BEGIN

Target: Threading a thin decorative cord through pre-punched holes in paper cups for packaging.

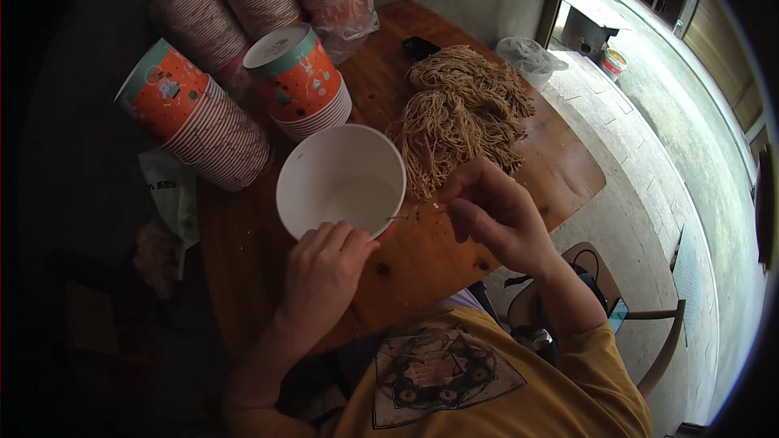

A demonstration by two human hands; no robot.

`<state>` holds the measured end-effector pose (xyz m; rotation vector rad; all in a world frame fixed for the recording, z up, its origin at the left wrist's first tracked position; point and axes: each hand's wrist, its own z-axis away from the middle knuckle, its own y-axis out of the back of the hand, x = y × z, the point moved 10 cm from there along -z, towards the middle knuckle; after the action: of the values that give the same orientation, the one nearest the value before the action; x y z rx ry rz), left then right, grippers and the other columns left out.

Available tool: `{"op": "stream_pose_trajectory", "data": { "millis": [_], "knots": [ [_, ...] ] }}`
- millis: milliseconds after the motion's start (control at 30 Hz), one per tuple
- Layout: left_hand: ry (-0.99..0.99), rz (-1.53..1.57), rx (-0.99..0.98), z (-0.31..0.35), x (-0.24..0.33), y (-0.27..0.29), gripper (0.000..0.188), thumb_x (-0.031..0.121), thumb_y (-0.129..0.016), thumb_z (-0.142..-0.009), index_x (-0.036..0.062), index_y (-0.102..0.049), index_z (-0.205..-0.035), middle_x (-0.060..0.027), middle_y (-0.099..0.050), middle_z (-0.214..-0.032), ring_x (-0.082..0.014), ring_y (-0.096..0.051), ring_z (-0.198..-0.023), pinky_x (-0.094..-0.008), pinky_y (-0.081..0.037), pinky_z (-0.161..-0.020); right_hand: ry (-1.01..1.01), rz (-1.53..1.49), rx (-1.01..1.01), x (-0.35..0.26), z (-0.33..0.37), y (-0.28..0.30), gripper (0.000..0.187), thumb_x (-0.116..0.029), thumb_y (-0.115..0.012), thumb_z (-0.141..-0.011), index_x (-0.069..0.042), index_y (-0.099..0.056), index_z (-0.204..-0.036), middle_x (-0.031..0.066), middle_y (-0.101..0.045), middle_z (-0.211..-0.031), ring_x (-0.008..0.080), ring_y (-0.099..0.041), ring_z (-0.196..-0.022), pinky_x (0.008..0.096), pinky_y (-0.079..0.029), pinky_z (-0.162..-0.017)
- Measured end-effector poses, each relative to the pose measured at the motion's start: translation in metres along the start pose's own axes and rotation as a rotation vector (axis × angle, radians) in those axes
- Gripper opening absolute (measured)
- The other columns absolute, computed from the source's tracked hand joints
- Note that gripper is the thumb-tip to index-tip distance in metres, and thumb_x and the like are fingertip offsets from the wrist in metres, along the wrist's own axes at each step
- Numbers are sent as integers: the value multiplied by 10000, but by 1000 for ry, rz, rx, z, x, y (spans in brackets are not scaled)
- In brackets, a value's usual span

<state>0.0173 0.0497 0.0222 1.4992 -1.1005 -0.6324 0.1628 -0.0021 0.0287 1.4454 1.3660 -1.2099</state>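
I see the left hand [329,266] clamped on the paper bucket [316,170] mid-frame; right of centre, the right hand [505,223] curls near the string pile [466,109]; I can't tell whether its fingertips meet.

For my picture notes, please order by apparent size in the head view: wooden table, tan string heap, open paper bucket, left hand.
1. Wooden table
2. Tan string heap and open paper bucket: too alike to rank
3. Left hand

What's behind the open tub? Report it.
Behind the open tub stands a stack of orange-and-green tubs; the table area the open tub covers can't be seen.
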Motion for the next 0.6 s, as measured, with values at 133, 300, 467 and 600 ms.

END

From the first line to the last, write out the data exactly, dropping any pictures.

Target: Threading a thin decorative cord through pre-punched holes in paper cups for packaging.


A demonstration by two human hands; no robot.

`<state>` holds the measured end-effector pose (xyz m; rotation vector rad; all in a world frame fixed for the recording, z up, its origin at the left wrist's first tracked position; point and axes: each hand's wrist, its own z-axis away from the middle knuckle, its own y-axis out of the back of the hand, x = y × z, the point moved 10 cm from there along -z, towards the middle knuckle; after the action: of the values that give the same orientation, the one nearest the value before the action; x y z rx ry rz), left then right, grippers and the other columns left out.

Available tool: `{"op": "stream_pose_trajectory", "data": { "millis": [_], "knots": [ [_, ...] ] }}`
- millis: milliseconds after the motion's start (control at 30 Hz), one per tuple
- Layout: left_hand: ry (-0.99..0.99), rz (-1.53..1.57), rx (-0.99..0.98), z (-0.31..0.35), x (-0.24..0.33), y (-0.27..0.29), gripper (0.000..0.188), thumb_x (-0.031..0.121), thumb_y (-0.129..0.016), thumb_z (-0.142..-0.009), index_x (-0.036..0.062), index_y (-0.102..0.049), index_z (-0.205..-0.035), middle_x (-0.060..0.027), middle_y (-0.099..0.050), middle_z (-0.214..-0.032), ring_x (-0.082..0.014), ring_y (-0.096..0.051), ring_z (-0.198..-0.023), pinky_x (-0.094..-0.008), pinky_y (-0.081..0.037), pinky_z (-0.161..-0.020); right_hand: ry (-1.01..1.01), rz (-1.53..1.49), rx (-1.01..1.01), x (-0.35..0.26), z (-0.33..0.37), y (-0.28..0.30), gripper (0.000..0.187), thumb_x (-0.116..0.029), thumb_y (-0.115..0.012), thumb_z (-0.141..-0.011), index_x (-0.069..0.042), index_y (-0.099..0.056), index_z (-0.204..-0.036), middle_x (-0.031..0.066), middle_y (-0.101..0.045), middle_z (-0.211..-0.031), ring_x (-0.008..0.080), ring_y (-0.099..0.041), ring_z (-0.196..-0.022), pinky_x (0.008..0.096), pinky_y (-0.079..0.029), pinky_z (-0.162..-0.017)
- Measured end-effector poses, each relative to the pose measured at the motion's start: translation in metres along the start pose's own axes and rotation as a rotation vector (axis × angle, radians) in those axes
- Gripper opening absolute (measured)
- The other columns absolute, computed from the source's tracked hand joints
- Note that gripper is the thumb-tip to index-tip distance in metres, and thumb_x and the like are fingertip offsets from the wrist in metres, along the wrist's own axes at each step
- Numbers are sent as integers: the value multiplied by 10000, but by 1000 for ry, rz, rx, z, x, y (spans in brackets are not scaled)
- In brackets, a value's usual span

<state>0.0173 0.0497 0.0222 1.4992 -1.1005 -0.6324 0.1628 -0.0021 0.0287 1.4454 1.3660 -1.2099</state>
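I see the left hand [329,266] clamped on the paper bucket [316,170] mid-frame; right of centre, the right hand [505,223] curls near the string pile [466,109]; I can't tell whether its fingertips meet.

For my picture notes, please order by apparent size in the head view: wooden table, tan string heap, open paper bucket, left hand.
1. Wooden table
2. Tan string heap and open paper bucket: too alike to rank
3. Left hand

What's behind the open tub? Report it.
Behind the open tub stands a stack of orange-and-green tubs; the table area the open tub covers can't be seen.
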Motion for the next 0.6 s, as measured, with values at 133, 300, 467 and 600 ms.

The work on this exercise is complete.